Dissonant Cognitions: Trekkies and Tea


Star Trek, the futuristic myth first spun on 1960s color television, stands in strong competition to The Bible as — as Manohla Dargis puts it in NYTimes.com Movie Reviews[1] — "a source for some of the fundamental stories we tell about ourselves, who we are and where we came from": the latter as myth of where we came from; the former as myth of where we would like to go. (It is also an alternative myth to the one futuristic book of the New Testament, Revelation. However that particular myth is a source of horror movies, not ones of inspiration.)

Star Trek (2009), the movie, really needs no explanation. It rebirths the 40-plus year-old myth with a shot of twenties-something characters playing people old enough (some, sadly, gone) to be their grandparents. We've known them for that long. The myth lives long, and, like biblical epics, prospers.
But what does this myth really tell us about ourselves?

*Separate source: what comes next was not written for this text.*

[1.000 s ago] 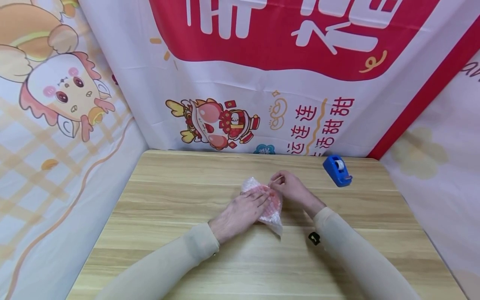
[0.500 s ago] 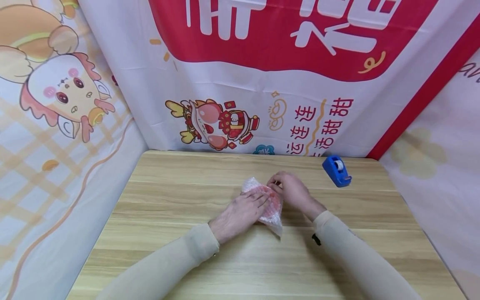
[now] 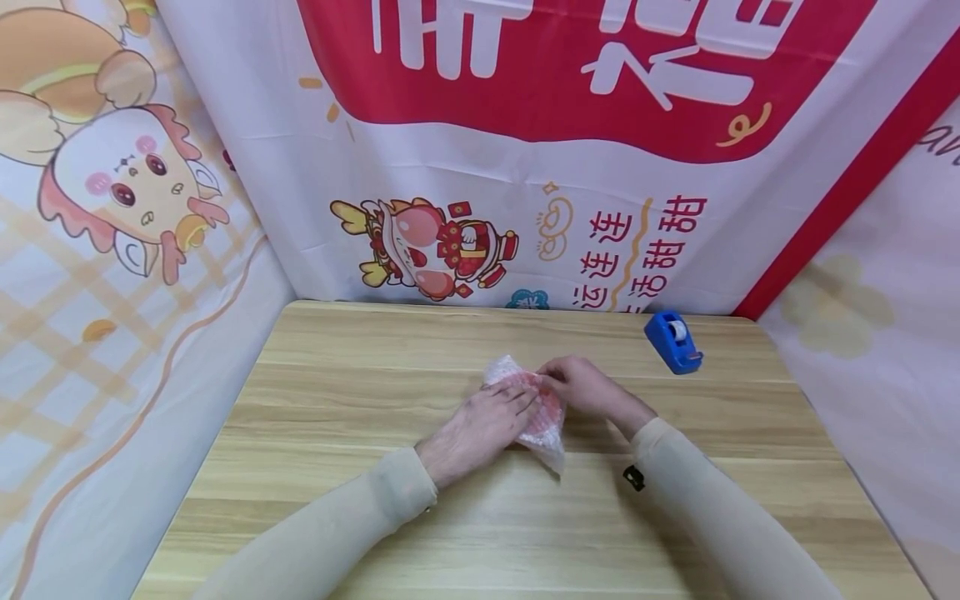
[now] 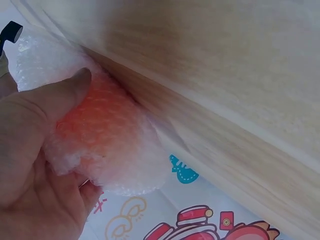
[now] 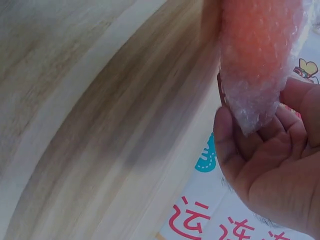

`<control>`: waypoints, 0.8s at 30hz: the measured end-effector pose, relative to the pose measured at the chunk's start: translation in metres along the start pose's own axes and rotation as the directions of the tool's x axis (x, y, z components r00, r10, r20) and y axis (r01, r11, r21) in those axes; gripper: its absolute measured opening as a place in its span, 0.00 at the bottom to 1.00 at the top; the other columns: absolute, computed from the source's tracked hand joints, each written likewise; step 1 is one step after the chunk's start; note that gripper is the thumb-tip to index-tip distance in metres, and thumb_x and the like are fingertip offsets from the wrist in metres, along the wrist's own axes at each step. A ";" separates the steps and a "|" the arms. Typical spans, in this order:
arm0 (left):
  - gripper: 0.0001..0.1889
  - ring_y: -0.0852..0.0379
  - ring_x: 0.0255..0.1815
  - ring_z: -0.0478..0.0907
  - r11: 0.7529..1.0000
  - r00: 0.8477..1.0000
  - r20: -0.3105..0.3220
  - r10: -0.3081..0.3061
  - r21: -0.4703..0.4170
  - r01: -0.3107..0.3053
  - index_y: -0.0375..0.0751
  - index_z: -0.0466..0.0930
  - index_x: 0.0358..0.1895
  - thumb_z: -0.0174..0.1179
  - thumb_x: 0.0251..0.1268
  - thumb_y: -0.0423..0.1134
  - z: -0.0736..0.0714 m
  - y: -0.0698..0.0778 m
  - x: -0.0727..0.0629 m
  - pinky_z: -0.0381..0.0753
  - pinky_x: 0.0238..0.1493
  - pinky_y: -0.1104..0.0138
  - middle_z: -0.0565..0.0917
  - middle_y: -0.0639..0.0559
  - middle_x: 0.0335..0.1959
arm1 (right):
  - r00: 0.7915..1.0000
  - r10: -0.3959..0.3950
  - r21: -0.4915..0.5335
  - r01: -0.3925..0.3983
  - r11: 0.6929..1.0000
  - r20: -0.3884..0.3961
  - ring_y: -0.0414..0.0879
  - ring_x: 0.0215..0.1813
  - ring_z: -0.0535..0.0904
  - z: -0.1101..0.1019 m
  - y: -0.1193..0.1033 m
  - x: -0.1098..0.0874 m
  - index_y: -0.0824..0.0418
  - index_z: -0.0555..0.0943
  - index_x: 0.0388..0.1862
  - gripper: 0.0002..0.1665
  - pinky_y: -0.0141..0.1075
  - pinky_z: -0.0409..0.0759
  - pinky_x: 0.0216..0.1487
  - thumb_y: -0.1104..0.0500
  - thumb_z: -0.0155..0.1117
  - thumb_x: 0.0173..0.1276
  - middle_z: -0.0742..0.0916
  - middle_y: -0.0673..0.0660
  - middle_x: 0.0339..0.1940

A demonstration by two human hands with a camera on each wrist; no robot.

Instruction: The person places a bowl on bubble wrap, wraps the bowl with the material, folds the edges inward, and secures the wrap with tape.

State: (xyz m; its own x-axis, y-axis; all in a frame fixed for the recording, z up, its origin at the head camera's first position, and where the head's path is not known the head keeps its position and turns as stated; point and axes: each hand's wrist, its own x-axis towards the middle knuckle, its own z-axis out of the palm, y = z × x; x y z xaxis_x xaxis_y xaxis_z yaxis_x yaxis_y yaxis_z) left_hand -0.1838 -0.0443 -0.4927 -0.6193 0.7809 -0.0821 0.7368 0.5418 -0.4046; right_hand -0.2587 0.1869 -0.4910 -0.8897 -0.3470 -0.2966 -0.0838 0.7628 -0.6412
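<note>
A reddish-orange item wrapped in bubble wrap, a bubble-wrapped package (image 3: 551, 425), lies on the wooden table. My left hand (image 3: 483, 425) rests over it in the head view. In the left wrist view, the thumb (image 4: 75, 87) presses one face of the package and the other fingers curl over its edge. At the far right edge of the wrap is my right hand (image 3: 588, 386). Seen from the right wrist, its thumb and curled fingers (image 5: 272, 130) close around the narrow end of the package. Whatever lies beneath my left palm is hidden.
A blue tape dispenser (image 3: 675, 342) with a white roll stands at the back right of the table (image 3: 337, 367). Printed fabric (image 3: 480, 167) hangs behind and along both sides. A small black piece (image 3: 633, 477) shows beside my right sleeve.
My right hand has turned slightly down, and its fingertips have come from just above the package's far edge onto it. My left hand and the blue tape dispenser stay where they were.
</note>
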 end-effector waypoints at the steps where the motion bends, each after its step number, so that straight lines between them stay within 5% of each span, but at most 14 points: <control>1: 0.31 0.55 0.94 0.71 1.000 1.000 -0.008 0.000 0.006 0.000 0.49 0.70 0.93 0.61 0.95 0.39 0.000 0.000 0.000 0.68 0.97 0.59 0.74 0.54 0.93 | 1.000 0.004 -0.001 -0.004 1.000 -0.007 0.47 0.55 0.91 0.001 0.000 0.000 0.61 0.93 0.66 0.16 0.50 0.92 0.68 0.55 0.65 0.94 0.97 0.59 0.59; 15: 0.17 0.60 0.73 0.86 1.000 0.984 -0.179 -0.016 0.017 0.019 0.58 0.91 0.68 0.72 0.83 0.38 0.008 -0.001 0.002 0.80 0.87 0.66 0.94 0.61 0.67 | 0.999 -0.001 -0.017 0.000 1.000 -0.040 0.48 0.54 0.92 0.005 -0.002 -0.001 0.64 0.93 0.64 0.16 0.47 0.94 0.63 0.55 0.69 0.91 0.97 0.61 0.58; 19: 0.14 0.62 0.69 0.88 1.000 0.983 -0.182 -0.012 0.024 0.016 0.58 0.92 0.63 0.74 0.82 0.38 0.007 -0.002 0.002 0.79 0.88 0.66 0.95 0.62 0.60 | 0.999 -0.010 -0.028 0.008 1.000 -0.050 0.48 0.53 0.92 0.007 -0.002 -0.001 0.65 0.93 0.62 0.16 0.45 0.94 0.61 0.55 0.70 0.90 0.97 0.61 0.56; 24: 0.15 0.61 0.71 0.87 1.000 0.986 -0.167 -0.010 0.021 0.013 0.56 0.92 0.66 0.75 0.82 0.40 0.004 -0.002 0.001 0.76 0.90 0.65 0.95 0.61 0.62 | 0.998 0.003 -0.006 -0.004 1.000 -0.065 0.46 0.49 0.90 0.008 -0.002 0.000 0.63 0.93 0.62 0.14 0.40 0.92 0.53 0.56 0.71 0.89 0.97 0.59 0.53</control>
State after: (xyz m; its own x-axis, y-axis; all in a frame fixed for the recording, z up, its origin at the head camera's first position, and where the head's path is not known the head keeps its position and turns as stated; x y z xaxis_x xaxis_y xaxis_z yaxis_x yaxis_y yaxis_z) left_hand -0.1872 -0.0455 -0.4953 -0.5723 0.8166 0.0755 0.7226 0.5457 -0.4244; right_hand -0.2546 0.1807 -0.4950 -0.9174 -0.3081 -0.2518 -0.0830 0.7671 -0.6361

To find that out I turned from NYtimes.com Movie Reviews to NYTimes.com Blogging Heads[2], where "David Corn of Mother Jones and James Pinkerton of Fox News discuss what the new Star Trek film says about American society." Here I found David Corn, the Mother Jones lefty, to be a bit of an agnostic regarding the whole Star Trek religion, while it was Jim Pinkerton, the Fox News righty, who was the true Star Trek born-againer. Jim lamented "how much we've lost since the sixties" when we had a vision of a such a "progressive" future, a loss he blames on "environmentalists" and "nihilists" (i.e. liberals, forgetting, of course, it was John Kennedy who lit the fire under NASA, a government program by the way, to get us to the moon in the first place.)

And it is here, I think, we do begin to learn about ourselves: Pinkerton, representing the Fox News more-or-less Republican view that we need a much smaller government (except for the military sector) while preemptively exerting military power for anything that could be fabricated a threat, is the one on the side of Star Trek and, consequently, the United Federation of Planets, an "interstellar federal republic, composed of planetary governments that agreed to exist semi-autonomously under a single central government based on the principles of universal liberty, rights, and equality, and to share their knowledge and resources in peaceful cooperation and space exploration."[3]

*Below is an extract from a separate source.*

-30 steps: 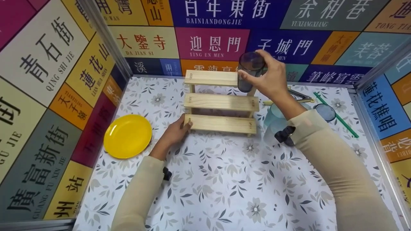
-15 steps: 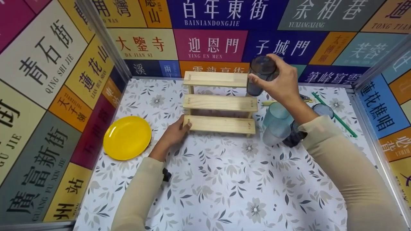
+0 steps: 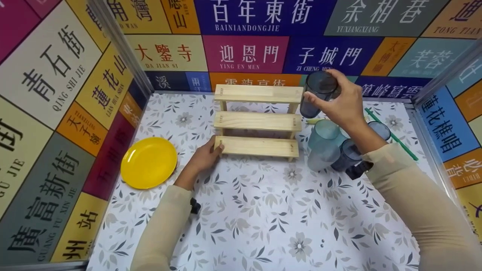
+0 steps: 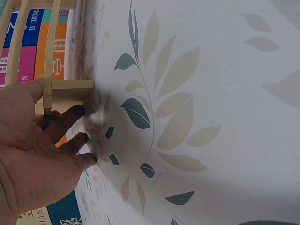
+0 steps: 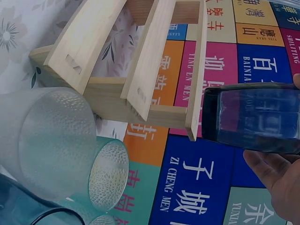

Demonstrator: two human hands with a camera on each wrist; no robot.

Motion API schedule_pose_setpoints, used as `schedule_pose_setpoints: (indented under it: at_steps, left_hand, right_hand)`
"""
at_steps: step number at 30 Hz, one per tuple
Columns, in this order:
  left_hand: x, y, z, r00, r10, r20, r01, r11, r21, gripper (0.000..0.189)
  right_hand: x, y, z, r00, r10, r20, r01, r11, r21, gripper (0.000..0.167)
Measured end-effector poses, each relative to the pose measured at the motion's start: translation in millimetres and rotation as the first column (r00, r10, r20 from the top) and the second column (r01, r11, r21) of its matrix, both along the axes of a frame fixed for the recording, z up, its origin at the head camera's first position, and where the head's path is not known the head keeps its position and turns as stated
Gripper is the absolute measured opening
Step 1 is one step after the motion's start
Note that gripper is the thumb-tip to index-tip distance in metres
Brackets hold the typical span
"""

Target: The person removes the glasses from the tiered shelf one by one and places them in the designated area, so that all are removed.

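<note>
A three-tier wooden shelf rack [image 3: 256, 120] stands at the back of the table. My left hand [image 3: 205, 156] pinches the left end of its lowest board; in the left wrist view the thumb [image 4: 35, 89] presses one face of the board, with fingers behind it. Raised beside the right end of the top board is a dark glass tumbler [image 3: 319, 90], which my right hand [image 3: 344, 101] grips between thumb and fingers. The right wrist view has this tumbler [image 5: 253, 117] side-on, its base close to the top board [image 5: 194, 93]. Part of my right hand is cut off there.
Right of the rack cluster a teal cup [image 3: 325, 130], a frosted clear cup [image 3: 323, 154] and a dark tumbler [image 3: 350, 152]. Another dark cup [image 3: 379, 130] and a green straw [image 3: 408, 148] lie farther right. A yellow plate [image 3: 148, 162] rests at left. Printed walls enclose the table.
My right hand has carried the dark tumbler rightward and slightly down, from in front of the top board's right end to beside it. My left hand keeps its hold on the rack.
</note>
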State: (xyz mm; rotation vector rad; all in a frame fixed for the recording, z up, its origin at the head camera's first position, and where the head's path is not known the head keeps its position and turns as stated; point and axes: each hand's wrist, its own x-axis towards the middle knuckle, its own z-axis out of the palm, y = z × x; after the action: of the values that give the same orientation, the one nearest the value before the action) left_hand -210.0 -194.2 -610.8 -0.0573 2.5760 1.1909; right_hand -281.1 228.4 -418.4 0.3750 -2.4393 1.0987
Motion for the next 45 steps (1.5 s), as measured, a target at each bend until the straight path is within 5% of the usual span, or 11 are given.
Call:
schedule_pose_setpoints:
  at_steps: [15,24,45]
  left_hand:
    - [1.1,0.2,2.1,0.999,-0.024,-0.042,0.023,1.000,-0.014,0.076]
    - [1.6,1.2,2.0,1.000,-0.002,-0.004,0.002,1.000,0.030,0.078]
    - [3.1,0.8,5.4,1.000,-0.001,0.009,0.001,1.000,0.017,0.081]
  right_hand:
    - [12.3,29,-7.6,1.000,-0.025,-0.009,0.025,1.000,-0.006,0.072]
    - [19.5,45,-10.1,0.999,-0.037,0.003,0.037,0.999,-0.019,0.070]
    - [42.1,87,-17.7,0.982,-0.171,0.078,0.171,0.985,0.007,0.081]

If it is one thing the Pinkertons (speaking generally) of Fox News, Inc. hate more than "big government", it is anything that is an international governing body with any real powers over its members. And who does Jim Pinkerton think funds the whole Starfleet and its Academy? It's the USS Enterprise, not the Pizza Hut Enterprise. And, by the way, who pays Jim Kirk's and Spock's salaries? (And guess what? They happen to have universal health care.)

What we learn is that many Americans (I'll call them the Pinkertons) live in contradiction: They dream the Star Trek myth of the future (and will go to the movie), but go (at least in spirit) to the Tea Parties — the mindset that government is too big, an international entity fostering cooperation and common purpose is "anti-American", and universal health care is "evil socialism" — of the present.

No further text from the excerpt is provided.